The author then goes further into this confusion in talking about the physical appearance of others and how it is easier to want yourself to fix yourself rather than want others to fix themselves? Sorry what? Therefore concluding that it is possible to love how others look without loving how you look yourself? Sorry but I don't know where to start with that one. This has nothing again to do with just loving yourself and why reduce this to appearance?
I felt then the clip improved and she spoke about a mental connection and how her and her boyfriend stayed together despite her mental health issues and how the term 'love yourself before loving another' is therefore damaging as she still loved him and could feel love to him and others while not feeling good about herself and just couldn't express it the same. Yes I respect where this is coming from. The author says to how the love felt for others gave that connection and strength to continue etc etc.

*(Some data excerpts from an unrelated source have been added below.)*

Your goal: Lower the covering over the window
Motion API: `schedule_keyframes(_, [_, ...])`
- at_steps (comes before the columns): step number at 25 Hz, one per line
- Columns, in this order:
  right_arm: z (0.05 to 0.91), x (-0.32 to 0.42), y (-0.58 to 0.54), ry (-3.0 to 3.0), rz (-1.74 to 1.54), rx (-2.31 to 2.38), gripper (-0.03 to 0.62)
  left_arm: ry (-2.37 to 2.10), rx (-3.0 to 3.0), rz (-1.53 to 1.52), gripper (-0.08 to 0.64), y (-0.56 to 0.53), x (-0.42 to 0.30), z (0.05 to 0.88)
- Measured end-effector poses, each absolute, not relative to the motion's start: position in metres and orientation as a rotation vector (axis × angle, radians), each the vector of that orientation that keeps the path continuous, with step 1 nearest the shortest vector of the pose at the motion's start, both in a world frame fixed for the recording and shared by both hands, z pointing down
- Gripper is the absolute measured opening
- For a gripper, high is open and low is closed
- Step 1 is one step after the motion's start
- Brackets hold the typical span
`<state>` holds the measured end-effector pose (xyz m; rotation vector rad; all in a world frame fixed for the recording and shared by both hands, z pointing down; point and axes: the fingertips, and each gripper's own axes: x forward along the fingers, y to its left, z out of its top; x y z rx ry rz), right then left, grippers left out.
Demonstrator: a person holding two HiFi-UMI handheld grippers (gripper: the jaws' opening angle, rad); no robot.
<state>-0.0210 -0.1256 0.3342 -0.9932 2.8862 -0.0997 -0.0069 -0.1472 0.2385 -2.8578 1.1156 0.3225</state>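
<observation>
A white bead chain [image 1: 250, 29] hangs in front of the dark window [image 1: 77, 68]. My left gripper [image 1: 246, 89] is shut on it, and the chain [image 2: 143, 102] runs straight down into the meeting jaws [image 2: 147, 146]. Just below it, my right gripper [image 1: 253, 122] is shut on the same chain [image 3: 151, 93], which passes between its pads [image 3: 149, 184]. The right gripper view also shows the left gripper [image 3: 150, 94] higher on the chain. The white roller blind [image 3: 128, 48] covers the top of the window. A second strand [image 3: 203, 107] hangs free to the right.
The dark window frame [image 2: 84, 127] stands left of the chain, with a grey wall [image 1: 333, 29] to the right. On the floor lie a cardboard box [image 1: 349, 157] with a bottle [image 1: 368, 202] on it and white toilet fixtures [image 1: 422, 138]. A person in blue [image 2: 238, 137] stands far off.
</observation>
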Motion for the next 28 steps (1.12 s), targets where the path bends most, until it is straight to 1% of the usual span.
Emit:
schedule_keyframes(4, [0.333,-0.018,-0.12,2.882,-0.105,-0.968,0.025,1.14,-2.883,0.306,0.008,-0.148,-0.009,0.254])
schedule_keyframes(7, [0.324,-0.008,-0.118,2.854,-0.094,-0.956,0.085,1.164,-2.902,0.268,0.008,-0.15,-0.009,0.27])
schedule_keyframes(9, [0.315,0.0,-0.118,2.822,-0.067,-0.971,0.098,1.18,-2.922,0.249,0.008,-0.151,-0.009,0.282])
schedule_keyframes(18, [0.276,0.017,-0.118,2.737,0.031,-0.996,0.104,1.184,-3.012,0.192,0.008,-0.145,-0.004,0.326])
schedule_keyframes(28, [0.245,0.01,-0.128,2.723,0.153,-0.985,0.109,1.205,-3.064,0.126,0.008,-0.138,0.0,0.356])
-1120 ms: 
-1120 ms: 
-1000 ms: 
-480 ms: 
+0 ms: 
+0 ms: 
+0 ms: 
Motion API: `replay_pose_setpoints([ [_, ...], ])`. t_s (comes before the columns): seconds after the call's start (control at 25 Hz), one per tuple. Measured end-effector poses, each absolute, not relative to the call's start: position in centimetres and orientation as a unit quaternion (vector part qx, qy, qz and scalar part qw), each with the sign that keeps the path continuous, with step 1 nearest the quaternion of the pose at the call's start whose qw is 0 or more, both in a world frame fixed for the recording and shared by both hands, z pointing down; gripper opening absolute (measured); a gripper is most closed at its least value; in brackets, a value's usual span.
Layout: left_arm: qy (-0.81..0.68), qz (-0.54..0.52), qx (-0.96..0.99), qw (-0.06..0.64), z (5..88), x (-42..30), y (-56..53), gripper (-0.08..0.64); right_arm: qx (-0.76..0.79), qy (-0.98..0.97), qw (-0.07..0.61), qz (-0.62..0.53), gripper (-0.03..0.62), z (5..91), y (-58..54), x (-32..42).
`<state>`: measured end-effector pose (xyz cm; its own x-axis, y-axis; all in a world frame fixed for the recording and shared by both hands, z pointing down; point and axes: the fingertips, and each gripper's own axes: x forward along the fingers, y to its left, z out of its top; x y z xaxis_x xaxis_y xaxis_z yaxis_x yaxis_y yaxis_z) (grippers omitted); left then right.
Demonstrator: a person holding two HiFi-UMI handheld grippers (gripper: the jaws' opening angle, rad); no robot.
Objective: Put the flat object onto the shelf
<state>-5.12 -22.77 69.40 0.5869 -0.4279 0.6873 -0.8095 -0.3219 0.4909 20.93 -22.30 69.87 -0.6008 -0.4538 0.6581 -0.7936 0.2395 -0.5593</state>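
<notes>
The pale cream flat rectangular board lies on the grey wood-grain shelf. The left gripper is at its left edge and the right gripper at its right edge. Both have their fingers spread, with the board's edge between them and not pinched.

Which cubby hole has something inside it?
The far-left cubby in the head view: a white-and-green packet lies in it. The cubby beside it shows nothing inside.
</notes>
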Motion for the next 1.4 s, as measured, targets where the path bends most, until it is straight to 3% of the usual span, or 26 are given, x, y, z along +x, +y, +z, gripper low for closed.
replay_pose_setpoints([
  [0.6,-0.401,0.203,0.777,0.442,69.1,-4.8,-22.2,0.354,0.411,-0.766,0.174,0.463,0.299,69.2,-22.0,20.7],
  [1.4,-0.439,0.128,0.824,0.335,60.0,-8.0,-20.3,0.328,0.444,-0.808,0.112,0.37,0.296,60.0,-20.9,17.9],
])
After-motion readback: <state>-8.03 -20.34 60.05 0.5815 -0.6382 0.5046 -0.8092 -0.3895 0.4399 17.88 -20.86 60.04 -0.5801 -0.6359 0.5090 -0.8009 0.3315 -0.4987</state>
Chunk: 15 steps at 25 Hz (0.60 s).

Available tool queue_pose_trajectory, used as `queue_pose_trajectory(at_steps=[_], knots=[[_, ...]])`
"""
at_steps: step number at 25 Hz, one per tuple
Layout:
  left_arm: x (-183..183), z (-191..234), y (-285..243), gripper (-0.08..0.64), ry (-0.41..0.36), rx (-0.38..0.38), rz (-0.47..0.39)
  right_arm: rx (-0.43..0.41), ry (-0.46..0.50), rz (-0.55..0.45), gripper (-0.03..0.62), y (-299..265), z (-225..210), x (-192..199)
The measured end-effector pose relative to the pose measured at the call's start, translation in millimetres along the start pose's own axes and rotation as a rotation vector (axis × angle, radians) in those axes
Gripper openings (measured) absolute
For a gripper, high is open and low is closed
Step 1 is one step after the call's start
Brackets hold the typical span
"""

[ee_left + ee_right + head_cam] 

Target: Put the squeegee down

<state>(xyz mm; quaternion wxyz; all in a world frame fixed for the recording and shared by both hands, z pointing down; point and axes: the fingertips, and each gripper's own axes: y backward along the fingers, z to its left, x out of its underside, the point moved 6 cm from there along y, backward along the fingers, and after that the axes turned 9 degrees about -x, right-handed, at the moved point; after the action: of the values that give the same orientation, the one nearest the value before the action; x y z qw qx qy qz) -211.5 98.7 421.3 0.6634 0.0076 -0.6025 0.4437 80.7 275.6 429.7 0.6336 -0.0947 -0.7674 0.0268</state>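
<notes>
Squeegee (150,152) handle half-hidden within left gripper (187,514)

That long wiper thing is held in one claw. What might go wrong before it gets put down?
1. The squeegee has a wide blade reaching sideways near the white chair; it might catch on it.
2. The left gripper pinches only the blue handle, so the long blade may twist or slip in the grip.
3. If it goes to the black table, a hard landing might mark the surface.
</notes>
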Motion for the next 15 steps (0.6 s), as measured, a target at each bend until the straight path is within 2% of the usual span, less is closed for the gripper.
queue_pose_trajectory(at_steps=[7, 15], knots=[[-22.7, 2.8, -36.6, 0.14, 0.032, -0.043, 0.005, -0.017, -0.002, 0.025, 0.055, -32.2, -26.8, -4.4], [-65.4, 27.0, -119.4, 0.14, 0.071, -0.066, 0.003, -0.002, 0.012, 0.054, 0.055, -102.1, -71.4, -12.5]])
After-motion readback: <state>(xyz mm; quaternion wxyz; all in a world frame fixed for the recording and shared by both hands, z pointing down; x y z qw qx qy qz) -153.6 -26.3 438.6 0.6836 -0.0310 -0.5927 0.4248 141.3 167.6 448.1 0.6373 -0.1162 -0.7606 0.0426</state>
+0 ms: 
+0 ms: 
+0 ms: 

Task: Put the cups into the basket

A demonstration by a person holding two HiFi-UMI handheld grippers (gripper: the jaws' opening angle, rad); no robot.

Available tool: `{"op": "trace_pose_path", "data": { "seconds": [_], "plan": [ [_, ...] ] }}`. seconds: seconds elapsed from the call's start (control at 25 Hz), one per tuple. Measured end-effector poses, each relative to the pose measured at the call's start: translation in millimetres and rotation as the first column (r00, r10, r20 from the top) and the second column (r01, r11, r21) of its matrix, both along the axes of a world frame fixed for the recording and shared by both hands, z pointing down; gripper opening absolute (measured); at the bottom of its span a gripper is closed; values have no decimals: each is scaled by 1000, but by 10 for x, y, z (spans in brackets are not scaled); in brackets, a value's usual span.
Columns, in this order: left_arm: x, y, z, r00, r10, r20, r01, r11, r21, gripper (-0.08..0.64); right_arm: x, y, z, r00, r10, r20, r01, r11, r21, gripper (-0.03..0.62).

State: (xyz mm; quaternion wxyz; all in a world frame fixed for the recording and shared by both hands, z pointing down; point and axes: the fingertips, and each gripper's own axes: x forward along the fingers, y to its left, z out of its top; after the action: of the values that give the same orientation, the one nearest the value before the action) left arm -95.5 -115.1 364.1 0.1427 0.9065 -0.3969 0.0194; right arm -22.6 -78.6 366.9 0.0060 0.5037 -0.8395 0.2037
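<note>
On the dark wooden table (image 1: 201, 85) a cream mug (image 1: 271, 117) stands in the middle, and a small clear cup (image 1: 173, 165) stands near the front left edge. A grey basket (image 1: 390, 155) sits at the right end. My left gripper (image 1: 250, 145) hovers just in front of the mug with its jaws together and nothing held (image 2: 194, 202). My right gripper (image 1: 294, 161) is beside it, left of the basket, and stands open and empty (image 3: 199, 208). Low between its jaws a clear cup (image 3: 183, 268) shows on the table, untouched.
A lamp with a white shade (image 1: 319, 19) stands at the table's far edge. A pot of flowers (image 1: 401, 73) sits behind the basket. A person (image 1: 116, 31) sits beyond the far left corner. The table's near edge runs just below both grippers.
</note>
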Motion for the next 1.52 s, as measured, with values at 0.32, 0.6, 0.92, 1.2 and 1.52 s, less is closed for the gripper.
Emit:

I would say that in any true loving relationship it is wonderful to stick with one another in times of hardship and it is completely fair that someone who is mentally not in a good space can still feel the love but yes can't really express it in the same way.
There seemed an emphasis though in the talk as if this term 'you can't love others until you love yourself' was somehow being rammed down our throats as if it is damaging. If people feel this then it is an abuse of the term brought to us by yes maybe capitalism but not the notion at its' purest.  A relationship is made in the talk about fashion industries saying this. I personally have never related the term in this way as someone who has studied therapy so I feel therefore the understanding of the essence of the statement has been distorted by both perhaps industries and consequentially the writer.
The actual idea of loving yourself before loving others does in fairness have something to do with a capacity to be able to give and not just feel. So here I agree a bit with her and that's what it misses but we need to figure that out for ourselves.
Teaching people to love themselves is just about working on ourselves so we are able to feel good about who we are and live the life we want to live. From that we are then better able to not just 'feel' love, agreed we can feel it, but to actually be able to express it in a positive constructive and helpful way.
To say love yourself before loving others is never meant to be a harmful shameful statement to block growth and shame on anyone to use it this way.  At its purest it has nothing to do with fitting in with capitalism or a patriarchal society. It's about being us as the best we can be and therefore having the best possible constructive impact on others.